Exercise aim:
Please return all lines from the records below that include the string "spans".

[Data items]
┌──
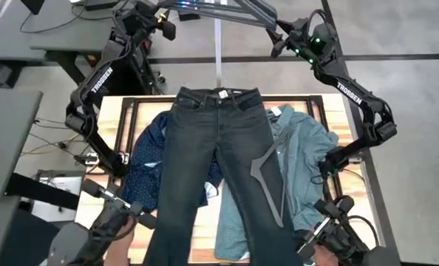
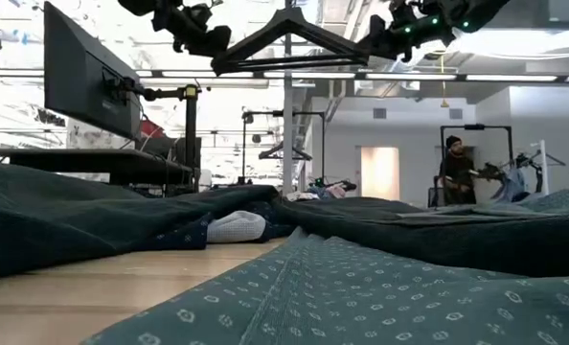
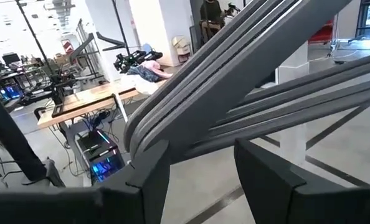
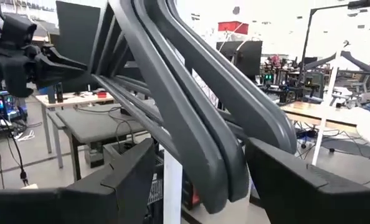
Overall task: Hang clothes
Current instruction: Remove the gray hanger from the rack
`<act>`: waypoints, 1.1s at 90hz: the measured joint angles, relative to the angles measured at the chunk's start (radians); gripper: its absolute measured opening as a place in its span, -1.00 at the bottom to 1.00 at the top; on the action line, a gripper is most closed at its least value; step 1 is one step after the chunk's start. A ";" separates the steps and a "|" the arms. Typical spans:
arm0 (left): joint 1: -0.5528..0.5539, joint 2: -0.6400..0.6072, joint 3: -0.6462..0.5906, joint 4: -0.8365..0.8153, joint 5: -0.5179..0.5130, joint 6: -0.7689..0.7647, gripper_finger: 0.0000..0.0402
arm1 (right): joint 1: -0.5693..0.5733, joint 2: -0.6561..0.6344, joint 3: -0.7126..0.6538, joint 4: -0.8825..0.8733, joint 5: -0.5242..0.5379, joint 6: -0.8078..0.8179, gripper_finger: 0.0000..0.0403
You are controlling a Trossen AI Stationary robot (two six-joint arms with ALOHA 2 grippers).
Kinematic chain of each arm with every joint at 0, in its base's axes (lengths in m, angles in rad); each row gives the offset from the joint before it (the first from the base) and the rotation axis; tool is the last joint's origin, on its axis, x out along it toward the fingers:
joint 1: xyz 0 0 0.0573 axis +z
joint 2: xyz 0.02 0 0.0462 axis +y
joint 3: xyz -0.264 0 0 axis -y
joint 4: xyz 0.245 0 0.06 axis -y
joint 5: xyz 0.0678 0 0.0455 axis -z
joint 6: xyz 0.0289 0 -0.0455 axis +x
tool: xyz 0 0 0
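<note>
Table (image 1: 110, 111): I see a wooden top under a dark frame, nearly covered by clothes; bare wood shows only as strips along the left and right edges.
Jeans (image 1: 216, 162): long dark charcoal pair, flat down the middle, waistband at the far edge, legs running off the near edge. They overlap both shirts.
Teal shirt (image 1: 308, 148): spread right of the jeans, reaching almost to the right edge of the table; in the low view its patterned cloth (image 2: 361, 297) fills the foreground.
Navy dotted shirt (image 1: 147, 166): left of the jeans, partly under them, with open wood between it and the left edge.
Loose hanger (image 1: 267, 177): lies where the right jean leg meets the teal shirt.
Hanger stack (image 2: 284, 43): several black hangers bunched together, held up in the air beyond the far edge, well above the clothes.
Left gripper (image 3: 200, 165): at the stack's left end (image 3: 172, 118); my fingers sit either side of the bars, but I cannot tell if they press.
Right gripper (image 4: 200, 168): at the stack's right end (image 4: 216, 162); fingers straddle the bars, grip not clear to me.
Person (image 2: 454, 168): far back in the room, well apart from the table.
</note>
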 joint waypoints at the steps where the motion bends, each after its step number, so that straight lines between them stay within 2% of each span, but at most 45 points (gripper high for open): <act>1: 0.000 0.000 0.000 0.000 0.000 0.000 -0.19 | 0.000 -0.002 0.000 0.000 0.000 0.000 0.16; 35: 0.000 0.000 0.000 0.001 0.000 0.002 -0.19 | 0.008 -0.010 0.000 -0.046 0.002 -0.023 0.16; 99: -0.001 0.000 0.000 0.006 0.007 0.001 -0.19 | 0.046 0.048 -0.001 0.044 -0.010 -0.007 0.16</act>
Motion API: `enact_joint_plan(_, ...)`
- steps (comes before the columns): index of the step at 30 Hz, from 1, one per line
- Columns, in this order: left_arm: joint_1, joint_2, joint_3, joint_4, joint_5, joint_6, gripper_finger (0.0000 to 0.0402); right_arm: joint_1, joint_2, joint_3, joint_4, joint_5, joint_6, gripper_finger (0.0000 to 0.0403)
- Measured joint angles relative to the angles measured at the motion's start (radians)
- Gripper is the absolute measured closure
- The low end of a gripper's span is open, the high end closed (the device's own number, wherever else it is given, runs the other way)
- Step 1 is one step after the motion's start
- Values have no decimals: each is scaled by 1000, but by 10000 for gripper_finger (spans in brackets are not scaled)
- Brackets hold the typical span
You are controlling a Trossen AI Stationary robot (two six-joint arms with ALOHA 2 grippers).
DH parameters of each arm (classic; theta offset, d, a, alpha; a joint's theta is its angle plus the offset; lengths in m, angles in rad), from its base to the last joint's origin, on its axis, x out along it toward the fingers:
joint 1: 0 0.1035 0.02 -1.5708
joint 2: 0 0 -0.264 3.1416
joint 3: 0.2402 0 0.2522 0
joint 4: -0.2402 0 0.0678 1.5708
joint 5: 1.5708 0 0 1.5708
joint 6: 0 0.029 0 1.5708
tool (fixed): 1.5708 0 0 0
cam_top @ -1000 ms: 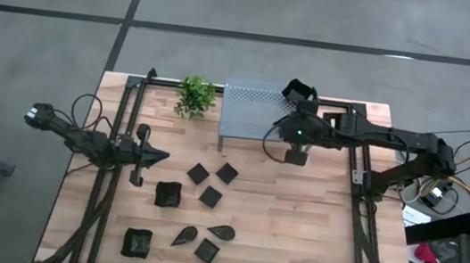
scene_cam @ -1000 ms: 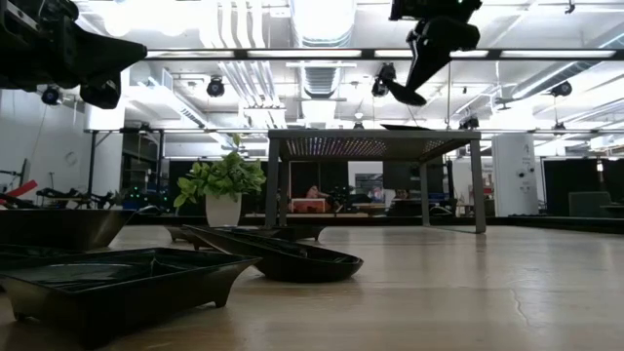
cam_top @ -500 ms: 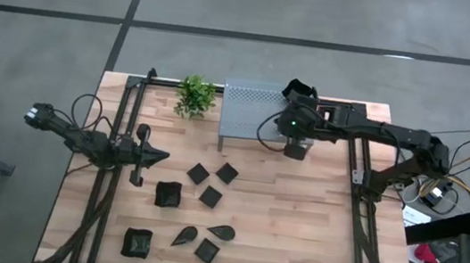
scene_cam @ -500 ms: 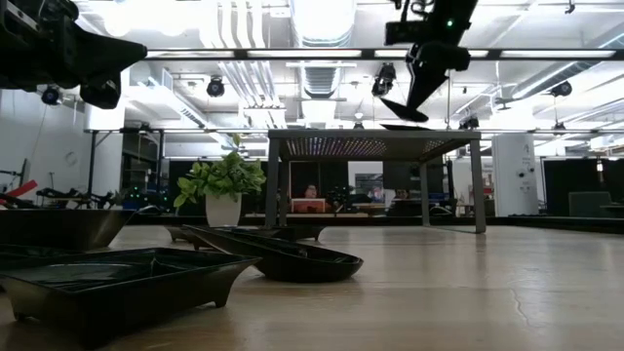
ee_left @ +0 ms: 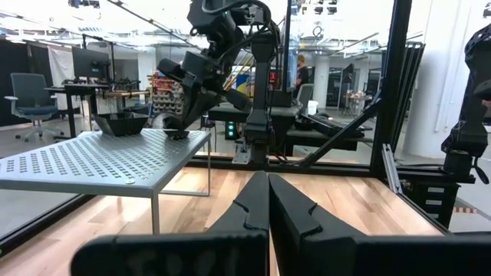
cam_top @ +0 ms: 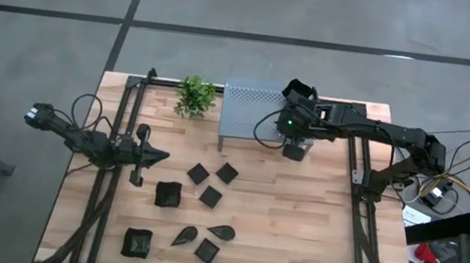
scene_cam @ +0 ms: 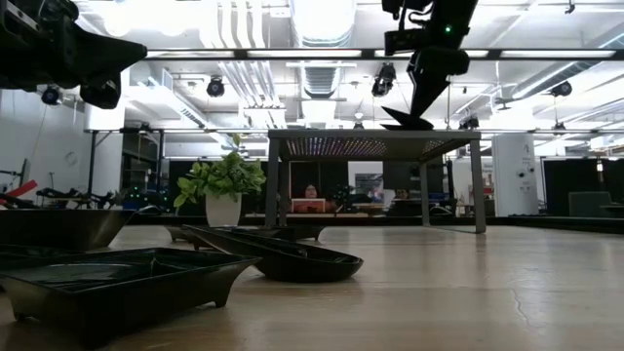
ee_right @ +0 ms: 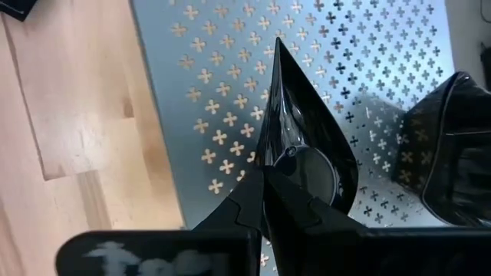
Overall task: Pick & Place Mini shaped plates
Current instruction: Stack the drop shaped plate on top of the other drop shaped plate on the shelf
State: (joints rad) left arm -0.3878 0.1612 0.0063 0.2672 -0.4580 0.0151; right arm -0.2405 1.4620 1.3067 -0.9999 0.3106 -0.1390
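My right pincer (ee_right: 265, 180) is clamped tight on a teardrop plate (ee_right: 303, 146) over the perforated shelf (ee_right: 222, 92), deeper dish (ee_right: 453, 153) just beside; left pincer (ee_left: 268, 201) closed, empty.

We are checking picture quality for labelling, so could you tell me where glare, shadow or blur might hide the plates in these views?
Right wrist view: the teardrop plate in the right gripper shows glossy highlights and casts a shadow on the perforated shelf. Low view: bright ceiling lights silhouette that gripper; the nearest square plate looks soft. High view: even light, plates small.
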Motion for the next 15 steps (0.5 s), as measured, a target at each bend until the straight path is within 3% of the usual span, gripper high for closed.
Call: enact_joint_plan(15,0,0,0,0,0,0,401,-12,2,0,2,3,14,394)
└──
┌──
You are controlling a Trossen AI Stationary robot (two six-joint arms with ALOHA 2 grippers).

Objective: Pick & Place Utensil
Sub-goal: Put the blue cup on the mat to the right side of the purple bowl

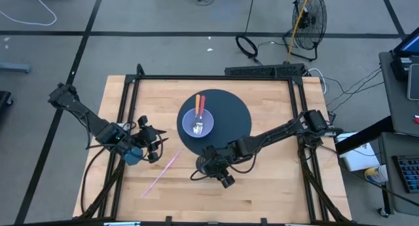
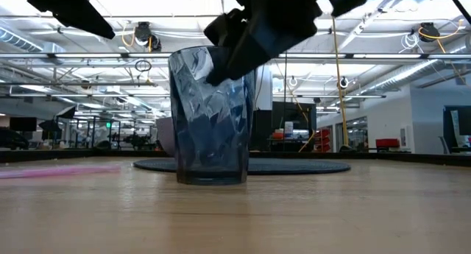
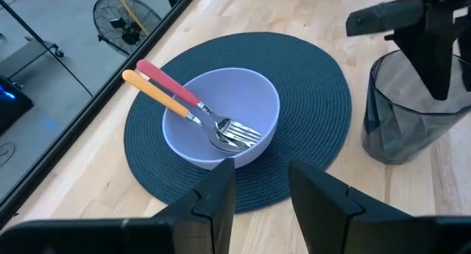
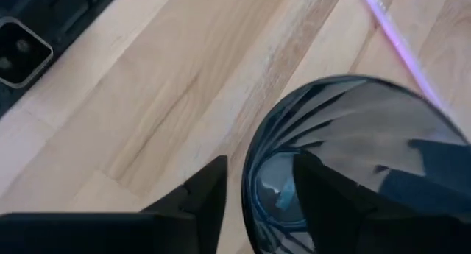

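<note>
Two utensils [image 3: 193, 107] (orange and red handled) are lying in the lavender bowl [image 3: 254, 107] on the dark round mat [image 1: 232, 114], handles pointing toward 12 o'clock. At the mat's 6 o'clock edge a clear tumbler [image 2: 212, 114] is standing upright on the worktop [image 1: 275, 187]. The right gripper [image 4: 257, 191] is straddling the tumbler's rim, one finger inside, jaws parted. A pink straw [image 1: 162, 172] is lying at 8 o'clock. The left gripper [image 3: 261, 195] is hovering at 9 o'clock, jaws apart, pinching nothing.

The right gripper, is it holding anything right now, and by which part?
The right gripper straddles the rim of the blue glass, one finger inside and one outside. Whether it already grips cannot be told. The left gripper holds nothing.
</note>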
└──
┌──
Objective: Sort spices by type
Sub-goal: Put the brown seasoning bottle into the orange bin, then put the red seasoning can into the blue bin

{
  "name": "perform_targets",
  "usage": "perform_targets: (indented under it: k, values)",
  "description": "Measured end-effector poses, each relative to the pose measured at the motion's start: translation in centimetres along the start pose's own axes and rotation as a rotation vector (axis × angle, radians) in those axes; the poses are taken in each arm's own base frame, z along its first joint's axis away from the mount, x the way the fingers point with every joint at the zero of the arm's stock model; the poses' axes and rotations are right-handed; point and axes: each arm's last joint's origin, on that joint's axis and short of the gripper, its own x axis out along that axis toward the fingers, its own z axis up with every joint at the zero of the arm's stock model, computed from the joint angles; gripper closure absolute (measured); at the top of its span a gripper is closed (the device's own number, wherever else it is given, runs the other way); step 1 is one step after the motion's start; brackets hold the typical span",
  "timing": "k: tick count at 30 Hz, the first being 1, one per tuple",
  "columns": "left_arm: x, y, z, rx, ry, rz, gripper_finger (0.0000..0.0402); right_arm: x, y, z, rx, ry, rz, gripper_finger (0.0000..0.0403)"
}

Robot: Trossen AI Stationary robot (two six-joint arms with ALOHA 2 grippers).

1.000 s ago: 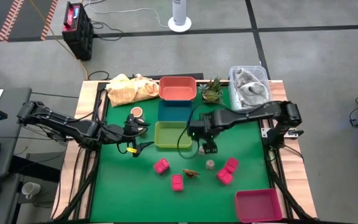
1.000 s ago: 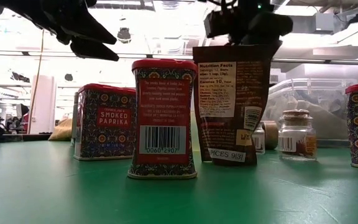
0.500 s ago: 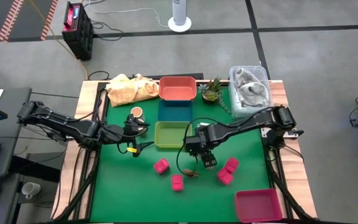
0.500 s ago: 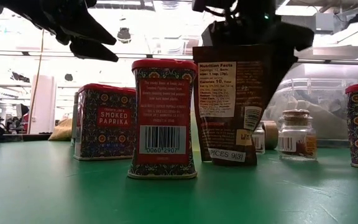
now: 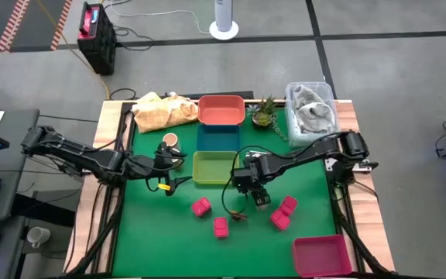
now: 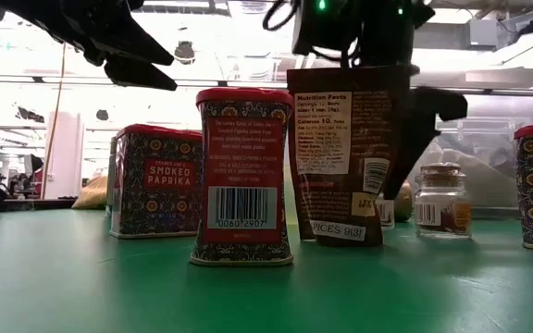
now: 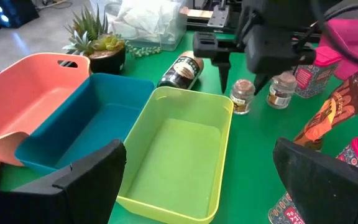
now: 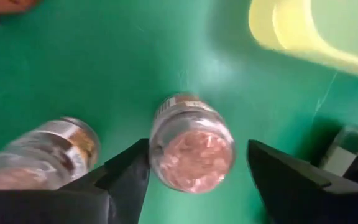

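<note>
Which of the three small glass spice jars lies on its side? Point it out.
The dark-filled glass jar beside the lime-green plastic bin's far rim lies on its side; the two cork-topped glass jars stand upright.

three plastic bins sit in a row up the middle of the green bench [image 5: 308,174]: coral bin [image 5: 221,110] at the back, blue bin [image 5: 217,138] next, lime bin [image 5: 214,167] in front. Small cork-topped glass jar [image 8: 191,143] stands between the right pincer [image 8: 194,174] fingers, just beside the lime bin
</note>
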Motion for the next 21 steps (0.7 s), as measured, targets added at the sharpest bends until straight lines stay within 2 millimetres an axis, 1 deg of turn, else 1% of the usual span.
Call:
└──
Answer for the task:
`<act>`: waypoints, 1.1s at 90hz: the measured joint angles, relative to the angles measured at the chunk's start (radians); gripper: its absolute measured opening as a place in its span, -1.00 at the bottom to 1.00 at the top; on the action line, a gripper is most closed at its least value; step 1 is one step after the chunk's start. A ";" separates the steps and a "|" the arms. Typical spans:
- Values have no decimals: each is scaled by 1000, but by 10000 for gripper_finger (spans in brackets are not scaled)

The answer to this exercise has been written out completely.